You COULD maybe tell both mom and dad that you and Joe know and that it would be good for them to man up and tell Keith. But no, YOU od not say a word of this to Keith (and Joe needs to keep it quiet too).
 
You should say nothing.

BTW, your dad is horrible at picking friends.
 
In my family, I would represent Keith. So speaking from personal experience, he should only hear it from your mother if at all. In my situation, I was 13 years old when my mother told me that my dad was not my dad and that I was the result of an affair.

I am 39 years old now and to this day wish I had never been told. It served absolutely no purpose and was one of many problems my mother and I had over the years along with huge trust issues....My dad does not know that she ever told me and my siblings (half siblings really) insist that it would kill him if he thought I knew. There is more to the story but my advice is to bury the info.

:hug: I know these things are difficult, best of luck to you.
 
Because Keith's biofather is now dead I think it's better to let sleeping dogs lie. Your mom is very selfish by the sounds of it and the only person that would gain from this is her to have it off her chest.

I think it would really upset Keith, not only that he didn't know for all these years but she didn't tell him until it was too late for either of them to know. Do you think Friend knew Keith was his son but let it be? Because if he knew and didn't say anything I wonder if he didn't want his family to know either.

I hope it all works out if she does tell him. What a secret to have to keep inside!

I agree with this poster and others. Don't tell Keith. He deserves to be happy.
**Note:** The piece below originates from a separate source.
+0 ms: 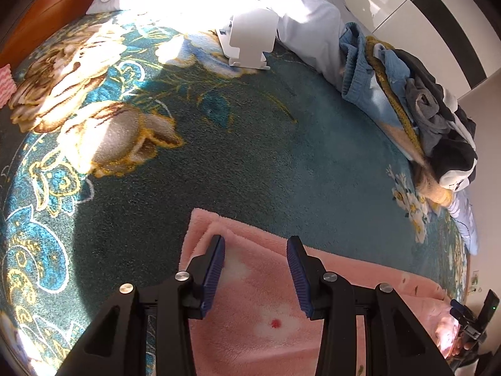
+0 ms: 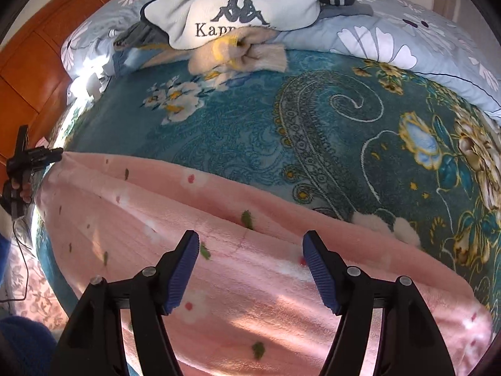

Why would "knowing" be really important? Probably LOTS of folks have gone through life not knowing some secret about their family history (including who their bio-father was) and were not really injured by their ignorance. Telling him, as you wisely have sensed, would only hurt him.

You mother does, indeed, sounds like a selfish person for doing this to her children and for now wanting to "tell" Keith "the truth" (which mostly benefits HER). I say "let sleeping dogs lie." If Keith becomes maturer and more stable much later in life, he may begin to ask questions himself. Until then, let it go.